Start of Given information

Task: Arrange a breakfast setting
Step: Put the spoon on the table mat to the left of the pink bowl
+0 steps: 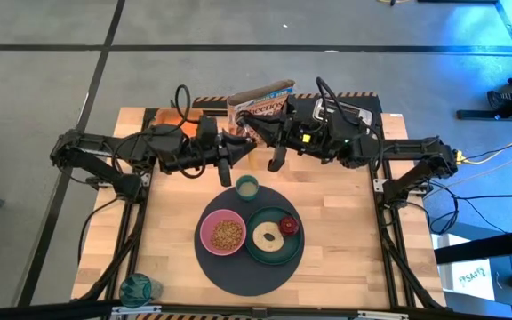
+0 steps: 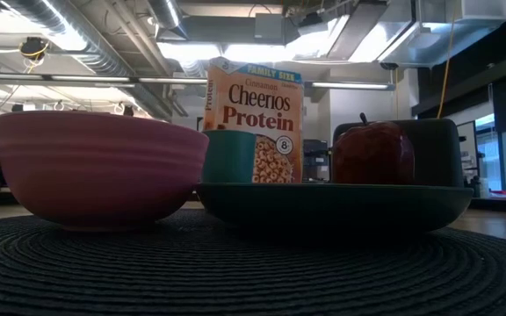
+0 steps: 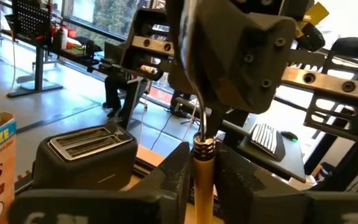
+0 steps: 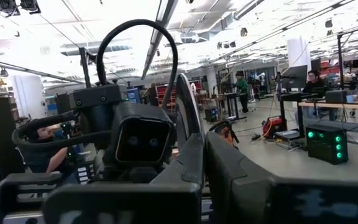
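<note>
At the near side of the table (image 1: 176, 249) lay the round dark grey mat (image 1: 238, 267), carrying the pink bowl (image 1: 223, 235), filled with brown cereal, and just beside it the dark green plate (image 1: 274, 253). On the plate sat the bagel ring (image 1: 267, 236) with the small red food piece (image 1: 288, 225) touching its far edge. Just beyond the mat's far rim stood the small pale-green cup (image 1: 247, 187). Farther back, above the table's far half, the two arms met. The left gripper (image 3: 202, 180) was closed on the golden handle of a spoon (image 3: 202, 165), held upright between its fingers. The right gripper (image 4: 202, 155) was pinched shut on the spoon's metal upper part (image 4: 188, 112). Behind them, at the far edge, stood a cereal box (image 2: 253, 118), and a toaster (image 3: 86, 152).
</note>
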Robot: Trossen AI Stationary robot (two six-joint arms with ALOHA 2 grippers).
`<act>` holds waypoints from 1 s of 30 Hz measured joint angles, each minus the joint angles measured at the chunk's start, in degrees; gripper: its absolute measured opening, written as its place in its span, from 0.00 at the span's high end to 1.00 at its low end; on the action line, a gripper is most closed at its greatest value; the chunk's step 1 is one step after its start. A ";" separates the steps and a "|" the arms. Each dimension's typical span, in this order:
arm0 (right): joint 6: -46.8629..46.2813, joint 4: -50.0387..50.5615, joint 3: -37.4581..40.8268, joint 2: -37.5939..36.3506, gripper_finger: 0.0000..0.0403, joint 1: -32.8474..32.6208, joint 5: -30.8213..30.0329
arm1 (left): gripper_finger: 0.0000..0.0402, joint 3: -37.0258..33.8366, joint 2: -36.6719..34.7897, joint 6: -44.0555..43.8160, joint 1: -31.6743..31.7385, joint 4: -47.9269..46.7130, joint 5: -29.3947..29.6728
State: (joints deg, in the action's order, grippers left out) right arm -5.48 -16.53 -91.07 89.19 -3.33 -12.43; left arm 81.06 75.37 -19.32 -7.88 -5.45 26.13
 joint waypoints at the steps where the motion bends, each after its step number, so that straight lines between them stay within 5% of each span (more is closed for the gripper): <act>1: 0.00 0.00 0.00 0.00 1.00 0.00 0.00 | 0.86 0.00 0.00 -0.03 0.00 0.01 0.03; 10: -1.84 7.02 0.04 -0.61 0.87 0.48 0.31 | 0.92 0.02 -0.72 -9.55 -1.03 -9.54 1.76; 16: -2.30 17.41 -0.02 -5.01 0.64 0.26 0.94 | 0.92 0.00 -1.16 -32.90 -8.57 -37.92 8.46; 21: -5.08 26.04 -0.02 -7.98 0.56 0.31 -1.46 | 0.92 -2.47 -1.41 -55.70 -16.52 -56.25 10.69; 30: -5.14 33.42 -0.02 -11.04 0.58 0.31 -1.37 | 0.92 -20.55 -6.45 -84.03 -27.82 -54.92 10.78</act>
State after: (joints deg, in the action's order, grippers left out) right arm -10.62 16.88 -91.09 78.15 -3.03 -13.80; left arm 60.51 68.92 -103.35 -35.70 -60.38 36.90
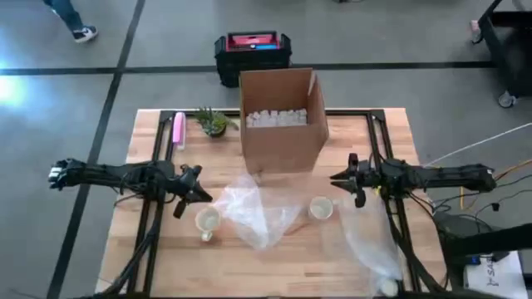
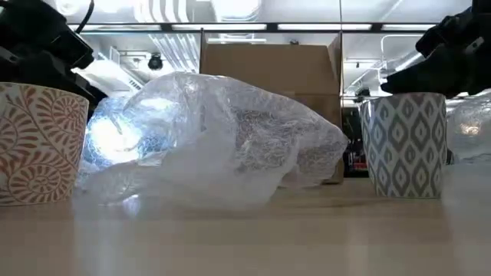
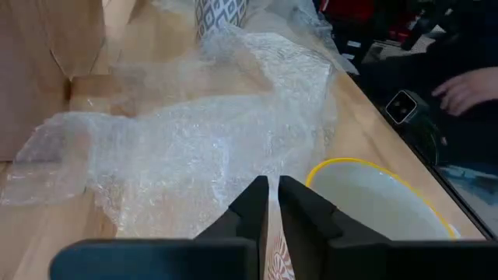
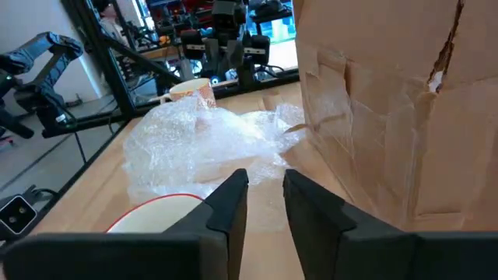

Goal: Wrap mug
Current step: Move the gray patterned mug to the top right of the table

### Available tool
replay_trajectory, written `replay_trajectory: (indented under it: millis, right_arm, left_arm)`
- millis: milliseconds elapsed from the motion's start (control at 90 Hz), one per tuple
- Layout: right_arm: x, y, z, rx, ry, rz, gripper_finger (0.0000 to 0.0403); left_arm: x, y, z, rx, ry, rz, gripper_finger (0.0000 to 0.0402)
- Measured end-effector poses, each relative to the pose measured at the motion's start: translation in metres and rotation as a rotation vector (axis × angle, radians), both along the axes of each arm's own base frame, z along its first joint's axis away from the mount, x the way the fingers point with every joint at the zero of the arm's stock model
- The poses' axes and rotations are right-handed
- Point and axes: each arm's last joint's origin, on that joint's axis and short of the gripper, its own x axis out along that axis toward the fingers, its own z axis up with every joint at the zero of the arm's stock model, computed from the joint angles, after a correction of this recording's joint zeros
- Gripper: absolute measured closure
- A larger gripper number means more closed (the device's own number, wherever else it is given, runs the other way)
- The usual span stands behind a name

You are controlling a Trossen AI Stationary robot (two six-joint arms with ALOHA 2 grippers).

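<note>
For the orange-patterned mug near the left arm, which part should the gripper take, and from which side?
Probably the rim wall of the orange-patterned mug, from straight above. It stands upright with its mouth open, and the left gripper hovers close beside it, fingers nearly shut, so they would need to open first. Its handle seems to point toward the table's front edge, away from the bubble wrap, leaving the rim clear.
</note>
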Motion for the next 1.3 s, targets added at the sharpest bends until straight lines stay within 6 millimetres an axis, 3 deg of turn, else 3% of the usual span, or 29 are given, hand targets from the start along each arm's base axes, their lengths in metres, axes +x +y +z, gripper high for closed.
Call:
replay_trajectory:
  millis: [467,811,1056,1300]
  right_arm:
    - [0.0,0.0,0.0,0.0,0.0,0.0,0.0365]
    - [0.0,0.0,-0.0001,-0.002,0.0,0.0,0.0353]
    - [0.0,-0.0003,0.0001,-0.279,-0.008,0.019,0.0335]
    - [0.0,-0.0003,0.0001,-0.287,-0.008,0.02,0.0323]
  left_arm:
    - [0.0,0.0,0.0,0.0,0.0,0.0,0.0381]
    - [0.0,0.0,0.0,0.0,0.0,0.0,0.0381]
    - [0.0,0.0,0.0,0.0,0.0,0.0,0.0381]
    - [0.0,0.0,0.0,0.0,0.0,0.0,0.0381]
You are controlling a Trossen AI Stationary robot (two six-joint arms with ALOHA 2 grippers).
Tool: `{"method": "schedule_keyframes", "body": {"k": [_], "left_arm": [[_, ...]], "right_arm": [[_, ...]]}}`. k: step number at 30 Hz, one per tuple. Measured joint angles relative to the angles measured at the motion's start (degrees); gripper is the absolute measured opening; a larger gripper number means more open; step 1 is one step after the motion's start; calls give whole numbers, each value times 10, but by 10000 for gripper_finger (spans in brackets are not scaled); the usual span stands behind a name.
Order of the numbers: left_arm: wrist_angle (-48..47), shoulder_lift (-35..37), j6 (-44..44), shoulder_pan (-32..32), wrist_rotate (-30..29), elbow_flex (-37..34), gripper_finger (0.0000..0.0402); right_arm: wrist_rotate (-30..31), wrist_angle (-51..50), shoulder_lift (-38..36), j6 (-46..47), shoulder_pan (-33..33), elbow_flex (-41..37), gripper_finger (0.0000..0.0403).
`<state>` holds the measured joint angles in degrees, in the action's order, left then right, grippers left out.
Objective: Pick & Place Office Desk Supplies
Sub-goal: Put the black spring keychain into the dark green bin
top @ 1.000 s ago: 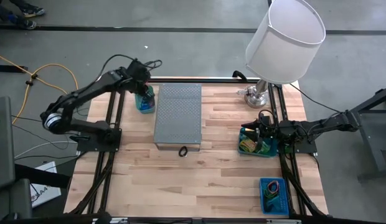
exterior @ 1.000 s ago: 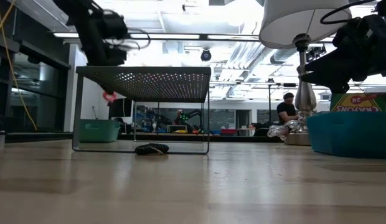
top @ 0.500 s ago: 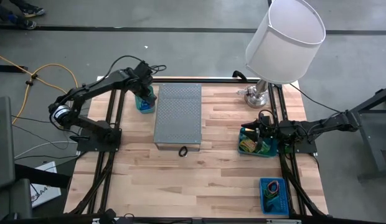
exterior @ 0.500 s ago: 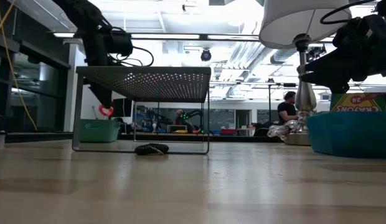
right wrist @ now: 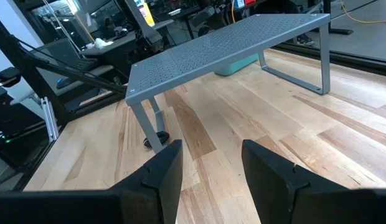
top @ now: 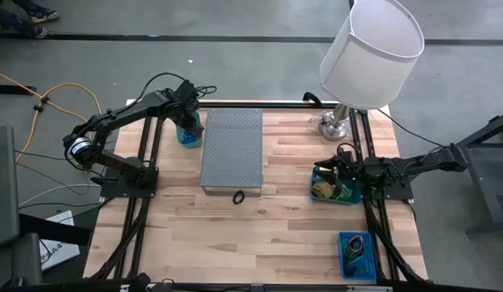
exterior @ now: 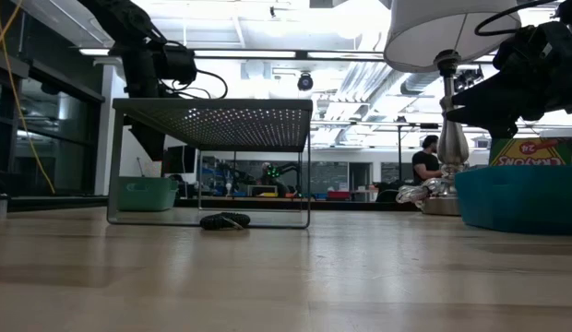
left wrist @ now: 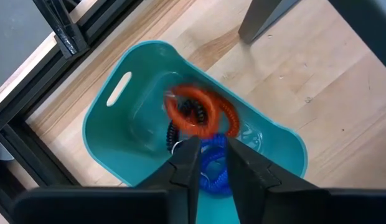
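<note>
Hovering over the teal bin (left wrist: 112,134) at the bench's (top: 292,235) far left corner, the left hand (left wrist: 208,165) has its fingers slightly apart with nothing between them. A red coiled band (left wrist: 202,112) shows blurred just beyond the fingertips, above a dark band (left wrist: 174,134) and a blue one (left wrist: 211,171) lying inside the bin. Right hand (right wrist: 208,168) sits over the teal tray (top: 337,188) at the right edge, fingers apart, empty. One dark rubber band (top: 238,197) lies on the bench just at the near edge of the grey perforated stand (top: 231,150). Another blue tray (top: 357,253) of supplies sits near the front right corner.
</note>
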<state>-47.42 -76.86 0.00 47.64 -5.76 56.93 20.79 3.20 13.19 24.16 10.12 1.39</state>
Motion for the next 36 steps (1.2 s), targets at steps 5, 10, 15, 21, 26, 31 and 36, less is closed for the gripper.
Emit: {"method": "schedule_keyframes", "body": {"k": [5,10,15,21,26,31,36], "left_arm": [[0,0,0,0,0,0,73],[-1,0,0,0,-1,0,74],[0,6,1,5,-1,0,74],[3,59,7,11,-2,6,74],[3,107,7,-9,-1,7,74],[3,133,6,-46,-1,7,74],[3,140,1,-110,6,7,74]], "right_arm": [[0,0,0,0,0,0,153],[0,0,0,0,0,0,153],[0,0,0,0,0,0,153],[0,0,0,0,0,0,153],[0,0,0,0,0,0,153],[0,0,0,0,0,0,153],[0,0,0,0,0,0,153]]}}
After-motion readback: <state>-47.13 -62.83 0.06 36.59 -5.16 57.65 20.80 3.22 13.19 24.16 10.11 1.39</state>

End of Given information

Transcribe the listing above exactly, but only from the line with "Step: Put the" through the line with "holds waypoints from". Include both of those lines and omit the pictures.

Step: Put the spoon on the table mat to the left of the pink bowl
+0 steps: 
+0 steps: 
+0 steps: 
+0 steps: 
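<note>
At the near side of the table (image 1: 176, 249) lay the round dark grey mat (image 1: 238, 267), carrying the pink bowl (image 1: 223, 235), filled with brown cereal, and just beside it the dark green plate (image 1: 274, 253). On the plate sat the bagel ring (image 1: 267, 236) with the small red food piece (image 1: 288, 225) touching its far edge. Just beyond the mat's far rim stood the small pale-green cup (image 1: 247, 187). Farther back, above the table's far half, the two arms met. The left gripper (image 3: 202, 180) was closed on the golden handle of a spoon (image 3: 202, 165), held upright between its fingers. The right gripper (image 4: 202, 155) was pinched shut on the spoon's metal upper part (image 4: 188, 112). Behind them, at the far edge, stood a cereal box (image 2: 253, 118), and a toaster (image 3: 86, 152).
</note>
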Robot: Trossen AI Stationary robot (two six-joint arms with ALOHA 2 grippers).
`<act>` holds waypoints from 1 s of 30 Hz measured joint angles, each minus the joint angles measured at the chunk's start, in degrees; gripper: its absolute measured opening, written as its place in its span, from 0.00 at the span's high end to 1.00 at its low end; on the action line, a gripper is most closed at its greatest value; the chunk's step 1 is one step after its start. A ";" separates the steps and a "|" the arms. Each dimension's typical span, in this order:

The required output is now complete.